Let's understand the algorithm with the help of examples:
Example 1:
N = 4, x = 2, y = 1, z = 1
dp[]: -1 -1 -1 -1 -1
0 -1 -1 -1 -1
Iterating through each length:
Length 0: dp[0] = 0
Length 1: dp[1] = max(dp[1], dp[0] + 1) = max(-1, 0 + 1) = 1
Length 2: dp[2] = max(dp[2], dp[0] + 1) = max(-1, 0 + 1) = 1
Length 3: dp[3] = max(dp[3], dp[1] + 1) = max(-1, 1 + 1) = 2
Length 4: dp[4] = max(dp[4], dp[2] + 1) = max(-1, 1 + 1) = 2
The maximum number of cuts possible is 2.
Example 2:
N = 5, x = 5, y = 3, z = 2
dp[]: -1 -1 -1 -1 -1 -1
0 -1 -1 -1 -1 -1
Iterating through each length:
Length 0: dp[0] = 0
Length 1: dp[1] = max(dp[1], dp[0] + 1) = max(-1
, 0 + 1) = 1
Length 2: dp[2] = max(dp[2], dp[0] + 1) = max(-1, 0 + 1) = 1
Length 3: dp[3] = max(dp[3], dp[0] + 1) = max(-1, 0 + 1) = 1
Length 4: dp[4] = max(dp[4], dp[0] + 1) = max(-1, 0 + 1) = 1
Length 5: dp[5] = max(dp[5], dp[5 - 5] + 1) = max(-1, 0 + 1) = 1
The maximum number of cuts possible is 1.
Code:
#include <bits/stdc++.h>
using namespace std;
class Solution
{
public:
// Function to find the maximum number of cuts.
int maximizeTheCuts(int n, int x, int y, int z)
{
// Array to store the number of cuts at each length
int dp[n + 1];
// Initialize all values with -1
memset(dp, -1, sizeof(dp));
// If the length of the rod is 0, then total cuts will be 0.

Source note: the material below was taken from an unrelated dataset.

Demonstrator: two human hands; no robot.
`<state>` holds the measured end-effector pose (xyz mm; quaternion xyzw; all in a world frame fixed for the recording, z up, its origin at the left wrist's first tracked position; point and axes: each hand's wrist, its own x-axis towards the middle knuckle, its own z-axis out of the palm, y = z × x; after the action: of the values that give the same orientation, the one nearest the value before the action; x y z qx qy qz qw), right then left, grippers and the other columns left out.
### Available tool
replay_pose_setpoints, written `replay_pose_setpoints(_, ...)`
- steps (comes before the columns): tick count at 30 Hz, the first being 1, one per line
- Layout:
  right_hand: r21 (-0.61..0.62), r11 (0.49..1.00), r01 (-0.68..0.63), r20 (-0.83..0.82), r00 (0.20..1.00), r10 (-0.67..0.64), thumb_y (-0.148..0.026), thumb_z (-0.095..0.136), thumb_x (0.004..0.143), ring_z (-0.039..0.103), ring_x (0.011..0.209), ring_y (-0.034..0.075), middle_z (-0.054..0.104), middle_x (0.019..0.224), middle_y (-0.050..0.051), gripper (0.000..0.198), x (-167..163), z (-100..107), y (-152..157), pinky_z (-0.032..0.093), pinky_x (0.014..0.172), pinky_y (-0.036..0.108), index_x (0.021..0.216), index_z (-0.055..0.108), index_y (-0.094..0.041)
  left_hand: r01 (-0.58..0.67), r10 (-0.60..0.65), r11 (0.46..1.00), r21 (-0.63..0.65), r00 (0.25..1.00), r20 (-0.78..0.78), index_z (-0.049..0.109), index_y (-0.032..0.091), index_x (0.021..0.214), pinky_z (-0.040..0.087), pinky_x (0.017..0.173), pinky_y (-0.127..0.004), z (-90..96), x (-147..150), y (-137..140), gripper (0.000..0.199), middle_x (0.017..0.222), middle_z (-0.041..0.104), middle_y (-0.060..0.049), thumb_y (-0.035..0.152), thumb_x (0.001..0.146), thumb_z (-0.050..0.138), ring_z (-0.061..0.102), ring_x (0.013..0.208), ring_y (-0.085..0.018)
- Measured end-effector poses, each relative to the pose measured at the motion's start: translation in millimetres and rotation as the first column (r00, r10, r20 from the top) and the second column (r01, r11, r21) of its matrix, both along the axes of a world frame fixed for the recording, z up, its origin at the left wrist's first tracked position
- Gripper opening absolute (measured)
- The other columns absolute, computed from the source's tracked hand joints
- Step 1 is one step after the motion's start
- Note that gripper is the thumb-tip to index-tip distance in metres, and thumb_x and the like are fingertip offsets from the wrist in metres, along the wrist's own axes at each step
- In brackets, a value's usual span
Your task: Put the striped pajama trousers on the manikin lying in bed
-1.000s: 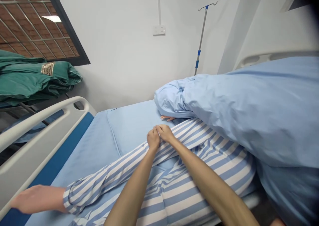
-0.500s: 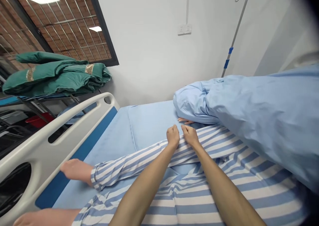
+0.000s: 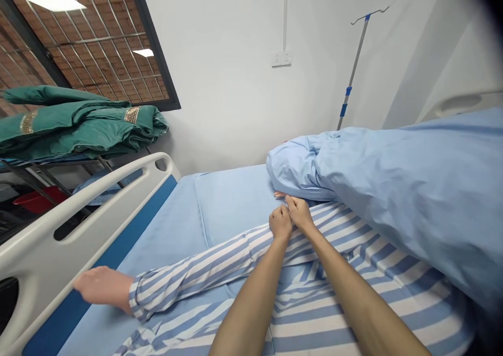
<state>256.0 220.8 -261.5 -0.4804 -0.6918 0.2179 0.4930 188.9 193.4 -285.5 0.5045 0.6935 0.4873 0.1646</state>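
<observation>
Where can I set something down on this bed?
The pale blue sheet lies bare between the white plastic footboard, the blue and white striped trouser leg and the puffy blue fabric cover. It's crowded by that cover, where your left hand and right hand sit together at the trouser leg.

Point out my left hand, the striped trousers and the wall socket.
Left hand [image 3: 280,222]: head view, back of the curled hand.
Striped trousers [image 3: 196,276]: head view, lower part of the far leg.
Wall socket [image 3: 282,59]: head view, middle of its faceplate.

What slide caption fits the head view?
Left hand and right hand, curled side by side at a striped trouser leg on a blue-sheeted bed.
</observation>
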Motion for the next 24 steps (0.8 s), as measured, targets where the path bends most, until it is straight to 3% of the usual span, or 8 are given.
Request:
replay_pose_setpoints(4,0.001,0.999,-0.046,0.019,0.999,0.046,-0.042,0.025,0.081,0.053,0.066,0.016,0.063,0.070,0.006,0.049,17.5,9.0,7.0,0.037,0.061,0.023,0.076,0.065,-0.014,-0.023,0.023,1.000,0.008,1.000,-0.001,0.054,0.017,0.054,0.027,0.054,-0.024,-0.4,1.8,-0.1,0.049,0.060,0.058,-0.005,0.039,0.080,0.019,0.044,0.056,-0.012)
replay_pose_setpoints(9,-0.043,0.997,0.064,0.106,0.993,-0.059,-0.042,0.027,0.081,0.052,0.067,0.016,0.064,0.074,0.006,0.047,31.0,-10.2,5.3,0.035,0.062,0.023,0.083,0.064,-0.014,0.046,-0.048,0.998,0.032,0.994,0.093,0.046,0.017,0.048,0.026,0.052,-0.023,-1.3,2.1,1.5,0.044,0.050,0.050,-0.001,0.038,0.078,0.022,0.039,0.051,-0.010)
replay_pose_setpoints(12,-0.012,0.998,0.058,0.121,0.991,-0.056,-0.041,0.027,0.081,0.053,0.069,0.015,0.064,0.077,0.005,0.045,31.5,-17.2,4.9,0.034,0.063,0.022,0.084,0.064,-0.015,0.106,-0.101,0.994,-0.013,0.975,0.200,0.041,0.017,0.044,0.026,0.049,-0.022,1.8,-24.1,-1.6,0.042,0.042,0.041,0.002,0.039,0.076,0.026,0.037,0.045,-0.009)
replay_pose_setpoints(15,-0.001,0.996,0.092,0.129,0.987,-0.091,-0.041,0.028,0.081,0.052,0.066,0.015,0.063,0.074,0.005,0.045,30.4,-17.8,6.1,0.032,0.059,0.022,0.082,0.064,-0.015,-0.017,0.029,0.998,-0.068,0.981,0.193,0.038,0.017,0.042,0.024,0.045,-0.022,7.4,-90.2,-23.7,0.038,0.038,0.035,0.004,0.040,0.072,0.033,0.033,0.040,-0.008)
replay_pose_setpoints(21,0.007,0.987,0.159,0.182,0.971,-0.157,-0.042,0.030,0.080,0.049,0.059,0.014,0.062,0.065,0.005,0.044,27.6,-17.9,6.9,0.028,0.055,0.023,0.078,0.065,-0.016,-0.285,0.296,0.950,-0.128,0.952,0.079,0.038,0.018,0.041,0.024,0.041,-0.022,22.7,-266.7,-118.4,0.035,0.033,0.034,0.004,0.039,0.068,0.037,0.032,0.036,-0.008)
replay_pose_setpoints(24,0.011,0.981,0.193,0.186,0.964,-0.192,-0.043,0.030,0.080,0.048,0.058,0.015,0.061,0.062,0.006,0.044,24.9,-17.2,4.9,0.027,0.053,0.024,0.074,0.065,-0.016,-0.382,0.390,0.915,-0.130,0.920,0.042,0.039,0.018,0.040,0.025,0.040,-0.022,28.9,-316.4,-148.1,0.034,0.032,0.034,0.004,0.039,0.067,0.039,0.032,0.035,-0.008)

// So, initialize dp[0] with 0.
dp[0] = 0;
for (int i = 0; i <= n; i++)
{
// If the certain length is not possible, skip it.
if (dp[i] == -1)
continue;
// If a segment of x is possible, update the number of cuts at the next length.
if (i + x <= n)
dp[i + x] = max(dp[i + x], dp[i] + 1);
// If a segment of y is possible, update the number of cuts at the next length.
if (i + y <= n)
dp[i + y] = max(dp[i + y], dp[i] + 1);
// If a segment of z is possible, update the number of cuts at the next length.
if (i + z <= n)
dp[i + z] = max(dp[i + z], dp[i] + 1);
}
// If no segment can be cut, return 0.
if (dp[n] == -1)
dp[n] = 0;
// Return the number of cuts corresponding to length n.
return dp[n];
}
};
int main()
{
// Taking the length of the line segment
int n;
cin >> n;
// Taking the types of segments
int x, y, z;
cin >> x >> y >> z;
Solution obj;
// Calling the maximizeTheCuts() function
cout << obj.maximizeTheCuts(n, x, y, z) << endl;
return 0;
}
Conclusion:
In this article, we explored the Maximizing Line Segment Cuts algorithm. By using dynamic programming, we can efficiently determine the maximum number of cuts possible for a given line segment length. We discussed the approach, provided a step-by-step algorithm, and illustrated it with examples. This algorithm allows us to find an optimal solution and can be applied to similar problems involving maximizing the number of cuts.